Go through the lines below and repeat each one exactly, skipping pictures.
════════════════
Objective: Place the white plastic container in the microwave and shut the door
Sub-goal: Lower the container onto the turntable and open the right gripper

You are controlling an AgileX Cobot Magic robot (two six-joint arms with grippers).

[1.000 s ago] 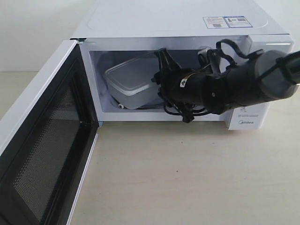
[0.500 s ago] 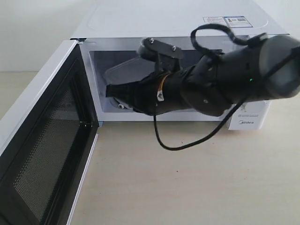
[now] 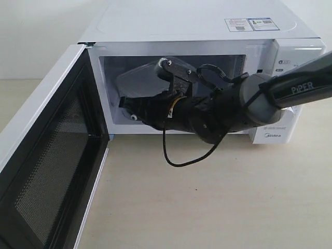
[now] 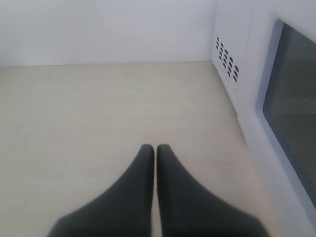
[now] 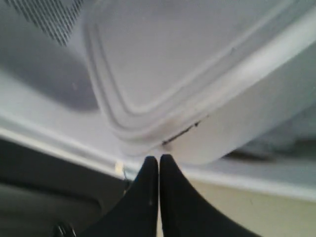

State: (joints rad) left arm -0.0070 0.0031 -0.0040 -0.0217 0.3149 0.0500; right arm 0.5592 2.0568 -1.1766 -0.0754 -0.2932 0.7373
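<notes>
The white microwave (image 3: 197,21) stands at the back of the table with its door (image 3: 46,171) swung wide open to the left. The white plastic container (image 3: 136,79) lies inside the cavity, mostly hidden behind my right arm. My right gripper (image 3: 123,106) is shut and empty, low at the left of the cavity mouth. In the right wrist view its closed tips (image 5: 159,159) sit right at the container's rounded corner (image 5: 163,84); I cannot tell whether they touch. My left gripper (image 4: 156,147) is shut and empty over bare table beside the door's outer face (image 4: 294,103).
A black cable (image 3: 179,155) loops down from the right arm onto the table in front of the microwave. The open door takes up the left front of the exterior view. Vent slots (image 4: 226,58) mark the microwave's side wall near the left gripper.
My right gripper has shut and let go of the container. The arm has swung left and lower across the cavity mouth. The container stays inside.
</notes>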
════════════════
» **Completed exercise**:
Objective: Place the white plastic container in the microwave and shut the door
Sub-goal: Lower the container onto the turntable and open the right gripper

You are controlling an AgileX Cobot Magic robot (two six-joint arms with grippers).

[1.000 s ago] 
[0.500 s ago] 
[now] 
[now] 
[now] 

State: (joints rad) left arm -0.0070 0.0031 -0.0040 -0.0217 0.3149 0.0500; right arm 0.5592 2.0568 -1.1766 -0.0754 -0.2932 0.7373
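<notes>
The white microwave (image 3: 197,21) stands at the back of the table with its door (image 3: 46,171) swung wide open to the left. The white plastic container (image 3: 136,79) lies inside the cavity, mostly hidden behind my right arm. My right gripper (image 3: 123,106) is shut and empty, low at the left of the cavity mouth. In the right wrist view its closed tips (image 5: 159,159) sit right at the container's rounded corner (image 5: 163,84); I cannot tell whether they touch. My left gripper (image 4: 156,147) is shut and empty over bare table beside the door's outer face (image 4: 294,103).
A black cable (image 3: 179,155) loops down from the right arm onto the table in front of the microwave. The open door takes up the left front of the exterior view. Vent slots (image 4: 226,58) mark the microwave's side wall near the left gripper.
My right gripper has shut and let go of the container. The arm has swung left and lower across the cavity mouth. The container stays inside.
</notes>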

That concludes the answer to this exercise.